恐る恐る父を見上げるが怒りが体から滲み出ている。


いつも冷静で、自慢の親。


「番についてちゃんと学びました。ですので、ディアドア様をお慕いしている私が、番だと思っただけです」


「そんなわけっ、ないだろう!」


「ひっ、お父様、怖いです!」


「そんなことを思っている場合ではない。お前は妖精の前で番と宣言してしまったのだ。取り返しがつかない」


「そうなんですの?ということは、ディアドア様の番として認められたということでしょうか」


嬉々とした顔を浮かべる娘に、父である子爵は額を抑えてムカムカとする胃を、宥める羽目になっている。


「違う!認められたのはお前が番を名乗り偽証した事実のみ」


「私はディアドア様の番ですっ。この胸の高鳴りは、本当ですの」


「では、番はどうなる?ディアドア殿の番だ」


「あれは……きっと間違いで、勘違いで」


「だから、排除しようとしたと?」


「排除など、しようとしてません。ただ、本物の番の私がいるのだから、彼女は違ったと教えてあげようと」


「あげようと!?なんだその上から目線はっ。シェリー!お前は何様だ?では、お前が行けばよかっただろう。護衛に話しかけさせる必要などどこにある?それに、ディアドア殿だけではなく、公衆の面前で大々的にお前は番と言い、護衛と契約した内容すらも私は違反したことになるんだ。この子爵家に護衛としてきてくれるものはいなくなる」


子爵家は、護衛に契約した内容にある、番を害させない契約を破らせるということが直ぐに広まるだろう。


「なにか不都合でも」


子爵家当主は机に顔を伏せる。


シェリーは外に出ることもままならなくなる。


護衛のいない令嬢など格好の金の鳥だ。


直ぐに誘拐されるだろう。


それに、当主たる男の護衛も既に話は広がっており、辞表が提出され始めていた。


万が一、同じように番にけしかけられてはたまらないのだ。


ディアドアの番を追いかけた男達は妖精が報告する部署の許可を得たとして、苛烈な罰を本人から受けさせられている。

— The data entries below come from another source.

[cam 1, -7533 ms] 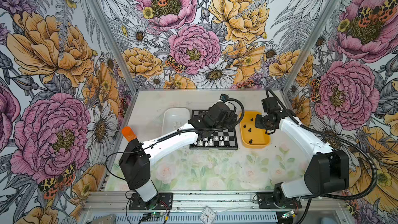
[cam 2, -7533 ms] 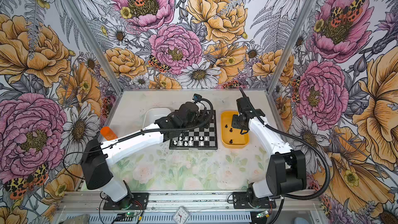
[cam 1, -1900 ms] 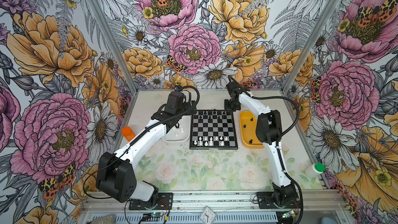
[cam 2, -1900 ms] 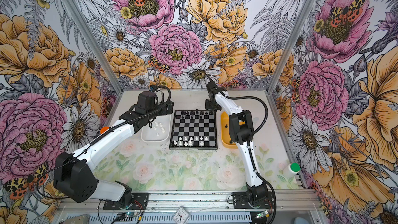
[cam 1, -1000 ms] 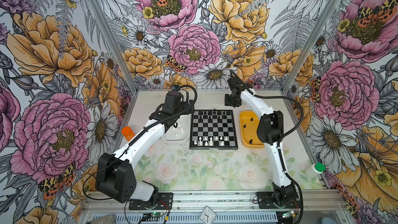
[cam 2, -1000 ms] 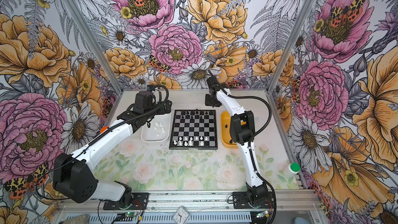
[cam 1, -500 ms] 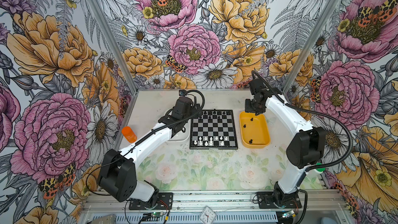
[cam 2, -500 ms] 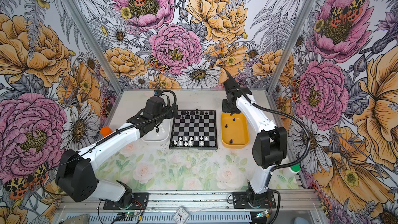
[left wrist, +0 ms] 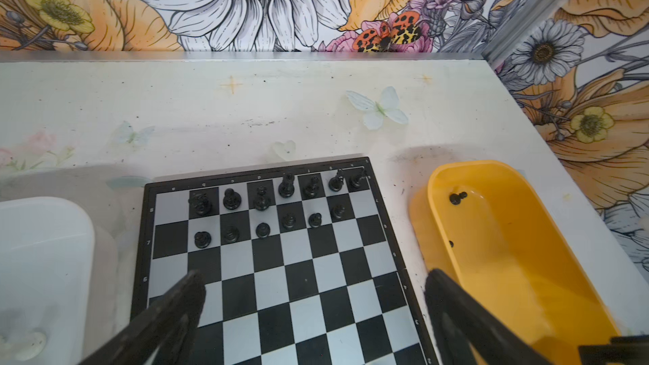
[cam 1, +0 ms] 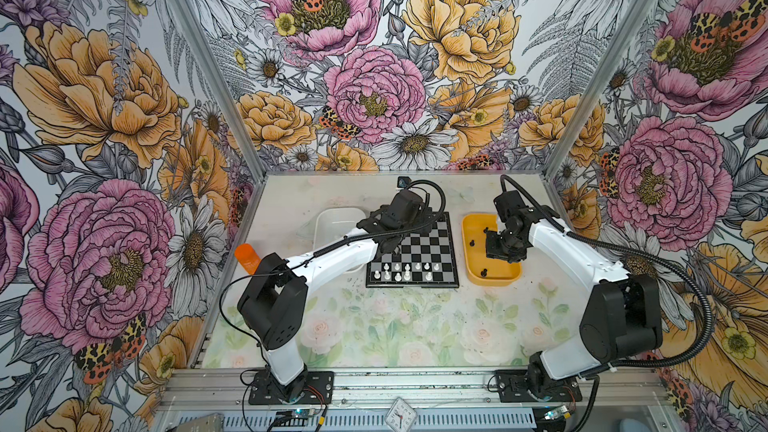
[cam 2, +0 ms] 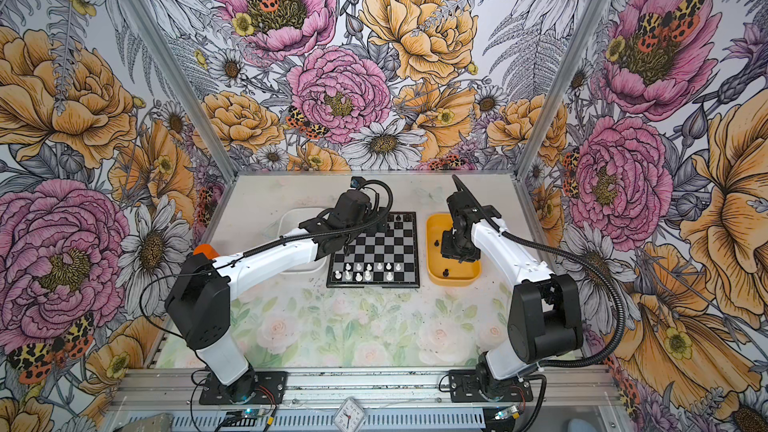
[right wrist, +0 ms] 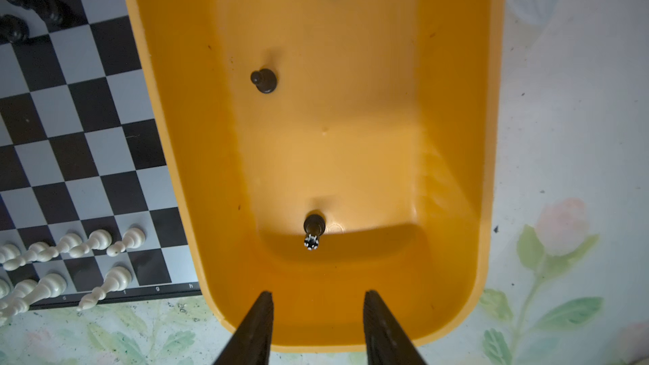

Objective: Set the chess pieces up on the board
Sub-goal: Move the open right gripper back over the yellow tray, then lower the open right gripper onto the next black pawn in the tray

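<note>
A: Your board (cam 1: 432, 249) sits low in the middle of both top views. The white tray (cam 1: 332, 222) is just left of it and the yellow tray (cam 1: 505, 274) just right.

B: You have black pieces (left wrist: 262, 201) in the two far rows, along the upper edge of the board in a top view. The white pieces (cam 1: 399, 274) stand in the two near rows, along its lower edge.

A: Your left gripper (left wrist: 312, 277) hangs over the upper left part of the board in both top views. Its fingers (left wrist: 175, 310) are spread wide, nothing between them, and they touch no piece.

B: Your right gripper (right wrist: 318, 294) is over the yellow tray, right of centre in both top views. Its fingers (right wrist: 253, 328) are parted and the gap is bare.

A: You can see three pawns (right wrist: 264, 80) in that yellow tray, all black and well apart from one another.

B: The nearest pawn (right wrist: 313, 228) is just ahead of your right fingertips and not touched. You cannot tell from here whether it stands or lies on its side.

A: In a top view one pawn (cam 1: 484, 272) shows near the tray's lower edge, below the right gripper.
</note>
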Controlling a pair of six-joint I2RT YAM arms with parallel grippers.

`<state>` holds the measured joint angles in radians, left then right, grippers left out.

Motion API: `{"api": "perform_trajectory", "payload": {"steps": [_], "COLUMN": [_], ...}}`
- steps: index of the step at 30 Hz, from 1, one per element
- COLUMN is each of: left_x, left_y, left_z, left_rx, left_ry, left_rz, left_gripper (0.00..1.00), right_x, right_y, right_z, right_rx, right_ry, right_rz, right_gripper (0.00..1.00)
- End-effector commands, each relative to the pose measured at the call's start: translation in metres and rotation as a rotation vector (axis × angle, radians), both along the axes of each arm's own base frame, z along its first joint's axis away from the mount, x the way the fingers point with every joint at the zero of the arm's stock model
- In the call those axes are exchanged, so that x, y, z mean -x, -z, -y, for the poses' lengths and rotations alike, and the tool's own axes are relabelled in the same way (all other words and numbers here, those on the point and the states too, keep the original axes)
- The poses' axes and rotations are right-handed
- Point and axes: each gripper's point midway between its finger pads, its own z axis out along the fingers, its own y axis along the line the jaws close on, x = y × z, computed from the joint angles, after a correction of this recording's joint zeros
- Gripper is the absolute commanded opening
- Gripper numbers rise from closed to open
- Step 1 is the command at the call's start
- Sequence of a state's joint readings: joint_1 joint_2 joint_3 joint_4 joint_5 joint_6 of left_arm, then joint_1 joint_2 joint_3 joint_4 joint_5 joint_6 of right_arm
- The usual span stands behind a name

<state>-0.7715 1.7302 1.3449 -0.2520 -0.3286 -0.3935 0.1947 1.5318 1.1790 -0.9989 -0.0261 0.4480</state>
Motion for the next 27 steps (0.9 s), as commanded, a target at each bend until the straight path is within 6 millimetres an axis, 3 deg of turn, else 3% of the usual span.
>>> {"api": "perform_trajectory", "payload": {"steps": [1, 10, 15, 19, 27], "left_x": [-0.003, 0.0, 0.0, 0.007, 0.008], "left_y": [-0.019, -0.029, -0.03, -0.035, -0.02], "left_z": [0.004, 0.009, 0.015, 0.01, -0.001], "left_rx": [-0.003, -0.037, -0.04, -0.025, -0.033], "left_ry": [0.029, 0.092, 0.123, 0.12, 0.096], "left_rz": [0.058, 0.072, 0.067, 0.068, 0.045], "left_gripper": [0.99, 0.99, 0.99, 0.99, 0.99], "right_x": [-0.01, -0.035, -0.057, -0.045, -0.006], "right_y": [0.001, -0.014, -0.012, -0.007, 0.019], "right_z": [-0.007, 0.011, 0.006, -0.005, -0.01], "right_rx": [-0.05, 0.054, 0.037, -0.03, -0.034], "right_ry": [0.023, 0.049, 0.047, 0.047, 0.021], "right_rz": [0.055, 0.134, 0.126, 0.088, -0.013], "right_gripper": [0.43, 0.46, 0.38, 0.38, 0.39]}}
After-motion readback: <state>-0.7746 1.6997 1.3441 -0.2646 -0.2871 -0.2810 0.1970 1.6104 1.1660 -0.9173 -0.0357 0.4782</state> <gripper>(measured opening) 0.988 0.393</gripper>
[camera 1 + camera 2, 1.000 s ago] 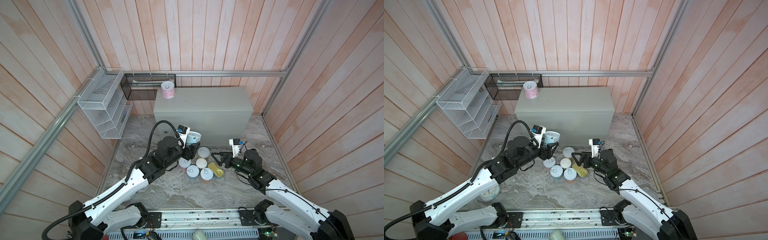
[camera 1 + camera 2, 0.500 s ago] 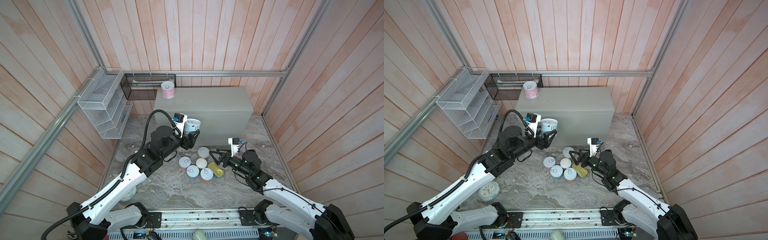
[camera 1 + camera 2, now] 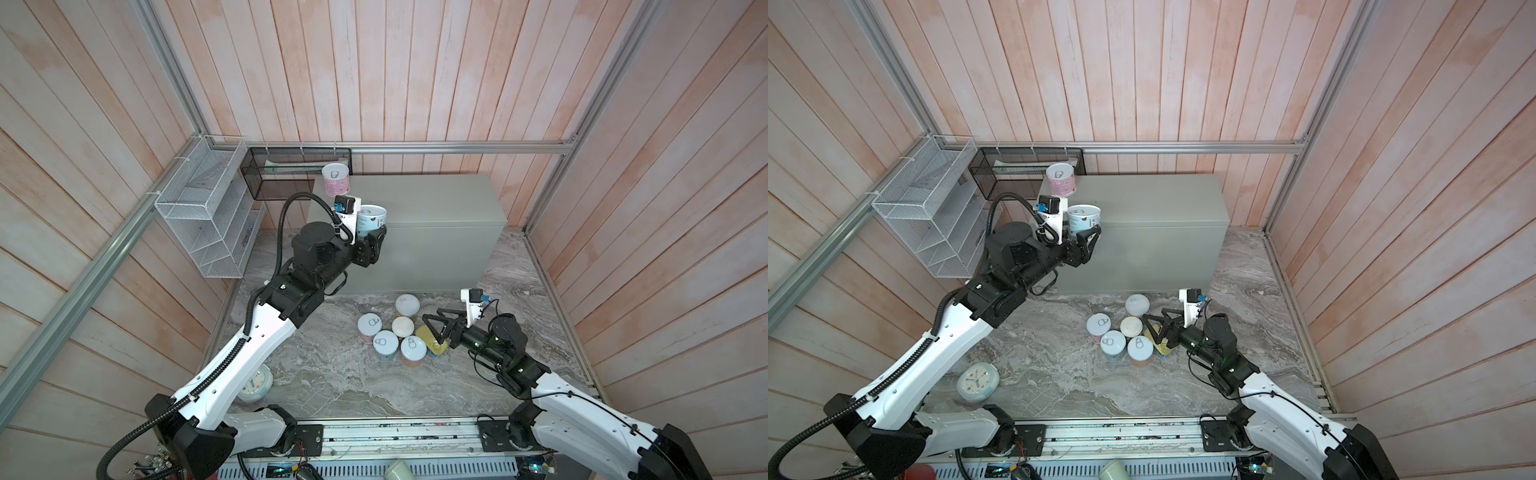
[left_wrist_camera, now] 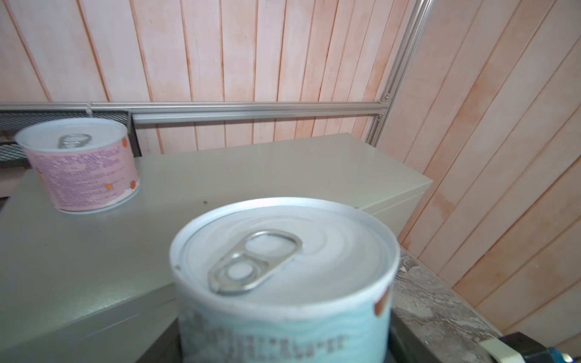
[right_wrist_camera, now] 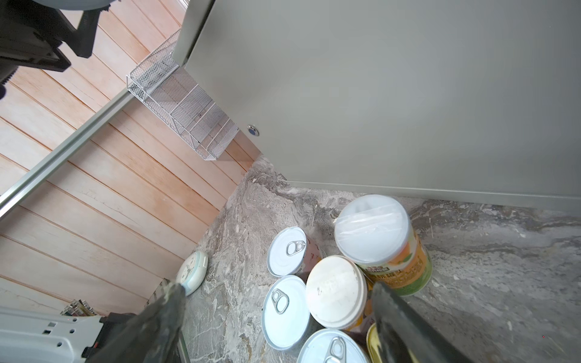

護衛に怪我をさせたと訴えたらそれこそ、子爵家が終わるのだ。


ただでさえ、危害を加えようとしたと思われている。


「不都合などという話では既にない」


たくさんの証人や目撃者がいた。


違うと言っても法的に罰はなくとも、とっくにそういうことをする貴族なのだと思われて剥がれない。


「では、どういうことでしょう?」


一つの泥を被せられたとして無かったことにできる子爵家だが、番関連の失敗とやらかしは隠せない。